Battery strap PTCs, or Positive Temperature Coefficient devices(a fancy way of saying its resistance increases with an increase in temperature), are components designed to protect batteries and associated circuits from overcurrent conditions. These are relatively unknown to folks outside the battery industry. Please don’t mistake them for the SMD fuses we fuse while designing PCBs for protection. Although they work on similar principles, the strap-ones are uniquely thin-shaped and attached directly to the batteries.
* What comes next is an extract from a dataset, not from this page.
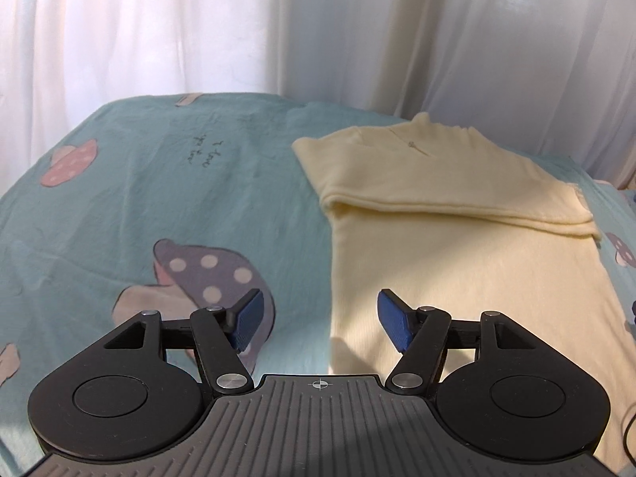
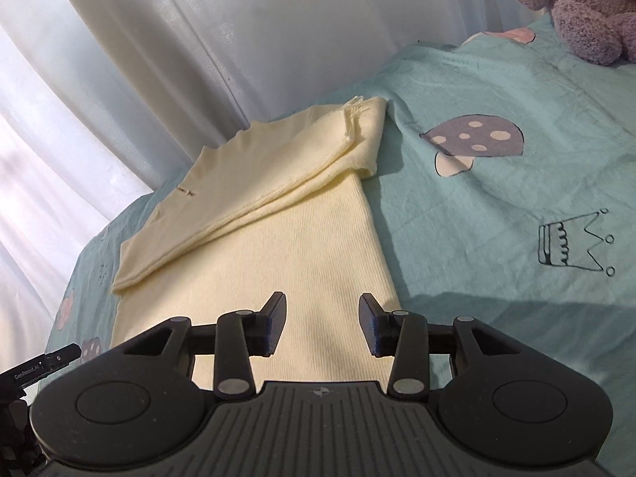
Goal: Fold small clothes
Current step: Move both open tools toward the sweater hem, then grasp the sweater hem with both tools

Battery strap PTCs act as self-resetting fuses. When an overcurrent condition occurs, the PTC heats up and its resistance rises dramatically, reducing the current flowing through it. This effectively limits the current to a safe level. Once the fault or overcurrent condition is removed, the PTC cools down, and its resistance decreases, allowing normal current flow to resume. Like all fuses, it will have a specific hold current(current allowed to pass in normal operation) and a trip current(current at which the device goes into high resistance mode). One major thing to keep in mind is that these hold/trip currents are temp-specific; as temperature increases, these values fall, and they will trip faster. In a way, it’s a nice thing because when the battery shorts, the temp shoots up and it reaches the trip point faster, but make sure it doesn’t trip in normal ambient or when the battery is getting charged(as the temp increases)

These fuses are usually spot welded or crimped on the battery terminals directly. It forms a great first line of protection in large battery packs and plays a crucial role in reliable and long-lasting battery solutions.

Have you ever used them in a project? How was your experience with it?